# Single Sheathed boxcar build



## R Snyder (May 12, 2009)

I have started working on a new single sheathed boxcar similar to Colorado Central # 24. It is basically a scratch build starting with some of Phil Dippel's parts. I am currently fabricating the lower door rail from old hacksaw blades.


----------



## Ray Dunakin (Jan 6, 2008)

Cool! Looks good so far.


----------



## NTCGRR (Jan 2, 2008)

Is it done ,,YET?


----------



## SE18 (Feb 21, 2008)

Nice! are you grinding off the teeth?


----------



## Ron Senek (Jan 2, 2008)

Looks great. What kind of wood are you using?


----------



## dieseldude (Apr 21, 2009)

Nice looking car!! Its kinda coincidental, but , I too recently recycled some old hack saw blades for my water tower project (and yes, I did grind off the teeth!). Keep up the great work. -Kevin.


----------



## alecescolme (Dec 20, 2010)

Great progress so far. Looking foward to seeing it finished. 

Alec.


----------



## Trains (Jan 2, 2008)

Looks great Richard, are you going to bring it to the train meet Saturday so we can take a closer look?

Don


----------



## R Snyder (May 12, 2009)

No, Marty, I'm not done yet. I cannot work as quickly as you. I am using mostly basswood, some from Phil's narrow gauge, I cut the hacksaw blade with a dremel tool and belt sander, and Don, I cannot make it to the meeting on Saturday.


----------



## R Snyder (May 12, 2009)

With the exception of gluing the roof walk boards, I am ready for the paint shop.


----------



## TrotFox (Feb 15, 2008)

Wow... I like that door a lot better than the one I just installed... (based on the GR pull-out plans but lengthened to 30') 



















Maybe next time I'll be looking at your pix for reference.  

Trot, the blatently-copying, fox...


----------



## chuckger (Jan 2, 2008)

Hi Rich, 

Good looking car. May I ask what scale you are working in? Also can you provide a little info about the coach that is in the photo to the right of the box car? 

Thanks, Chuckger


----------



## R Snyder (May 12, 2009)

I am working in 1:20.3 scale. The car to the right is a partially finished Colorado Central coach from a Doug Bronson kit at Bronson-Tate. Doug's kits are absolutely great.


----------



## R Snyder (May 12, 2009)

The car is now more or less finished. It is too long, the queenposts are too tall, and it has the wrong brake wheel, among other things for rivit counters, but I think it turned out fairly well for a quick build.


----------



## alecescolme (Dec 20, 2010)

Great to see the boxcar finished. 
Exellent job and detail! 

Alec.


----------



## chuckger (Jan 2, 2008)

Hi Rich,

Super job on your box car, nice work.

chuckger


----------



## Jerry Barnes (Jan 2, 2008)

Looks nice Richard. NEVER tell anyone what is wrong with your builds, most won't know!


----------



## rdamurphy (Jan 3, 2008)

And there's a prototype for everything! 

Thanks! Robert


----------



## Torby (Jan 2, 2008)

The car is now more or less finished. It is too long, the queenposts are too tall, and it has the wrong brake wheel, among other things for rivit counters, but I think it turned out fairly well for a quick build. 
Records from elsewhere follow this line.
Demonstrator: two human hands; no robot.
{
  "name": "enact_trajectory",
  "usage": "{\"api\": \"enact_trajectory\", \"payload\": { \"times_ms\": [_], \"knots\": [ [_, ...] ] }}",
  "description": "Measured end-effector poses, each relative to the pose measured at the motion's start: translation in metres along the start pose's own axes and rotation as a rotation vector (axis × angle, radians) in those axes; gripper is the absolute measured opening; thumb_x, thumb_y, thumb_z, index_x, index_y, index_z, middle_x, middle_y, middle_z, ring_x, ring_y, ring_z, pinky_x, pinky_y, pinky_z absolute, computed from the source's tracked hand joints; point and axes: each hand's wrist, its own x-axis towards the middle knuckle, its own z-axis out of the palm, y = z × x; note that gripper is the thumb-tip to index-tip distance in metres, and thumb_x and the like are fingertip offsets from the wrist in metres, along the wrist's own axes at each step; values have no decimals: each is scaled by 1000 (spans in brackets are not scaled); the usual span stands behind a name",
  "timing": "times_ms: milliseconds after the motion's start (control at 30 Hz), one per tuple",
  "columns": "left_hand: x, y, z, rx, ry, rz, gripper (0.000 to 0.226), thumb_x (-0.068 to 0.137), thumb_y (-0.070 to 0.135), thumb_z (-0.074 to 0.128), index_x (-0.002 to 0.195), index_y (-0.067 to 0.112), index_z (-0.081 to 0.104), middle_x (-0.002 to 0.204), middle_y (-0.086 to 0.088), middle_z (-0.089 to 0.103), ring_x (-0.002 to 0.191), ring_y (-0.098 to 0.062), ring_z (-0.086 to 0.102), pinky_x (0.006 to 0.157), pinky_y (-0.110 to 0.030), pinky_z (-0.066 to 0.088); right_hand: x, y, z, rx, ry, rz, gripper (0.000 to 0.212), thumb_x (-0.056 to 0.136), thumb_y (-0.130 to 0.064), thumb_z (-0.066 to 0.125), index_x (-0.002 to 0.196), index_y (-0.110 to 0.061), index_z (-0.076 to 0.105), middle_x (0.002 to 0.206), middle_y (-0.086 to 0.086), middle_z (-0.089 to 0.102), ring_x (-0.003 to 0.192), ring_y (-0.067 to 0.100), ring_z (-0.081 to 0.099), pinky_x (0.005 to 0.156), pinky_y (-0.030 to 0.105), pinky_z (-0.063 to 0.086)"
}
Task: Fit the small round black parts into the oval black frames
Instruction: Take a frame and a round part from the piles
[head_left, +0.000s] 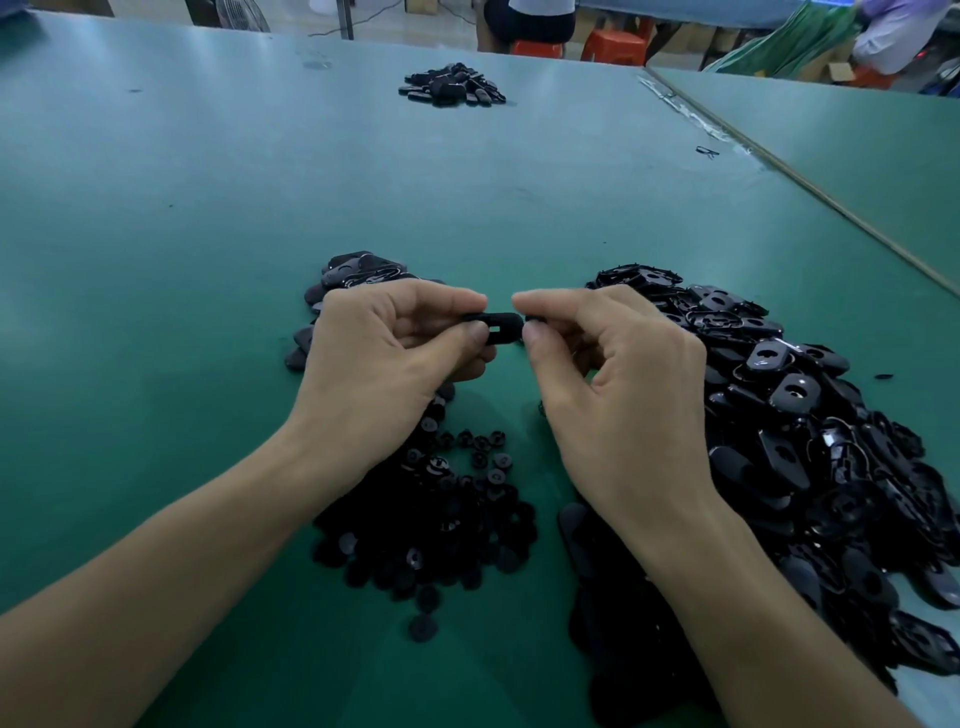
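I see the fingers (467, 338) of the left hand (384, 353) curled round one end of an oval frame (498, 326), thumb below and forefinger above, so the frame juts out level toward the other hand; its slot faces me; the fingers (540, 340) of the right hand (613, 379) are pinched narrow on a small black part (531, 319), thumb and forefinger tip to tip, and the part is too hidden for me to tell its shape; it sits just beside the free end of the frame, touching or nearly so, I cannot tell which; both hands are raised over the green bench (182, 234). Under and between the wrists lies a heap of round parts (441, 519), loose on the bench surface, thinning at its near edge to a single round part (422, 627) lying apart; to the right of the right hand a much bigger heap of oval frames (805, 441) spreads toward the near right corner, many with a round hole showing; behind the left hand I make out a smaller heap (358, 270) of glossy black oval pieces, partly covered by the knuckles; well apart, at the far side of the bench, sits another small black pile (452, 85); a tiny black scrap (883, 375) lies just right of the big heap. A second green bench (857, 156) butts against this one along a slanting seam at the right; beyond the far edge stand red stools (613, 44) and other people, cut off at the top.
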Motion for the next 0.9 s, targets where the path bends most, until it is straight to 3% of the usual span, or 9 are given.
{"api": "enact_trajectory", "payload": {
  "times_ms": [267, 433, 900],
  "knots": [
    [0, 4, 1, -92, 1, -61, 15, 89, -6, 66, 92, 8, 72, 79, -9, 77, 73, -20, 76, 65, -22, 58, 3, 2, -2, 166, -12, 156, 19, 86, -9, 74, 90, -28, 75, 77, -17, 72, 75, 3, 70, 73, 22, 57],
    [0, 5, 1, -99, -10, -55, 18, 89, -9, 65, 91, 8, 72, 79, -8, 78, 73, -21, 76, 65, -22, 59, 6, 5, -2, 260, -52, 255, 21, 86, -11, 75, 81, -31, 69, 75, -11, 73, 73, 8, 72, 73, 31, 59],
    [-2, 5, 0, -105, -83, -9, 24, 84, -8, 72, 87, 16, 78, 82, -11, 78, 81, -26, 77, 70, -25, 59, 6, 5, -1, 292, -98, 226, 20, 85, -8, 76, 84, -28, 75, 72, -12, 73, 68, 5, 71, 67, 19, 54]
  ]
}}
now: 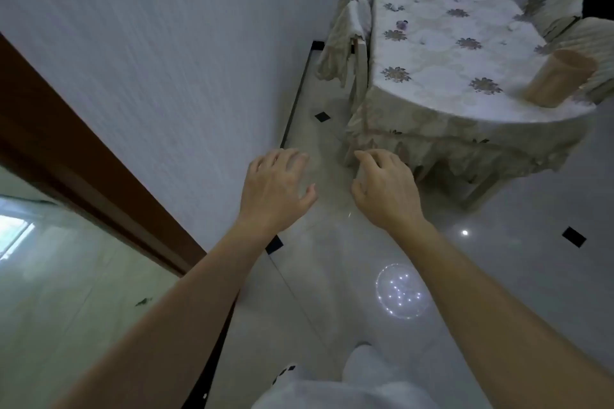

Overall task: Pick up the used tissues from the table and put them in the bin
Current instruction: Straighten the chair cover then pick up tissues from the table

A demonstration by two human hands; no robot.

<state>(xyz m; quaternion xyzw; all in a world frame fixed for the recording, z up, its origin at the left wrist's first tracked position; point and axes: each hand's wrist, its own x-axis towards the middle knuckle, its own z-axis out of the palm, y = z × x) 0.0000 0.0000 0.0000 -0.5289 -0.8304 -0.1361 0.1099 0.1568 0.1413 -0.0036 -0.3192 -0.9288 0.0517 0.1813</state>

Oh no. You've goofed it. Better send it to me


----------



## R Snyder (May 12, 2009)

I just finished a Kansas Central boxcar, since my railroad links the Colorado Central to the Kansas Central in my slight rewriting of history. Yes, there really was a 3' gauge railroad in Kansas.


----------



## peter bunce (Dec 29, 2007)

Hi, 

Nice work, for other members - the Kansas Central also sent some of its boxcars to the (2nd) successor to the CCRR & the DSP&PRR - the first was of course the Union Pacific Denver & Gulf, then after financial wrangling it became the Denver, Leadville & Gunnison RR. The first name was about is about 1889 or so. All were then in the control of the Union Pacific and there seems to have been quite a movement of cars, the Kansas Central & the Utah Northern were both changed to standard Gauge, so the then redundant cars were shipped to Colorado, when the line(s) were re-organozed under the contraol of a Colorado based receiver for the combined railroads. Evejntually both RR's were the Colrado & Southern!

OK history lesson over!


I like your 'supposition' for your railroad - Bravo!


----------



## up9018 (Jan 4, 2008)

Very nice car Richard, I need a few myslef. Keep up the great work. 

Chris


----------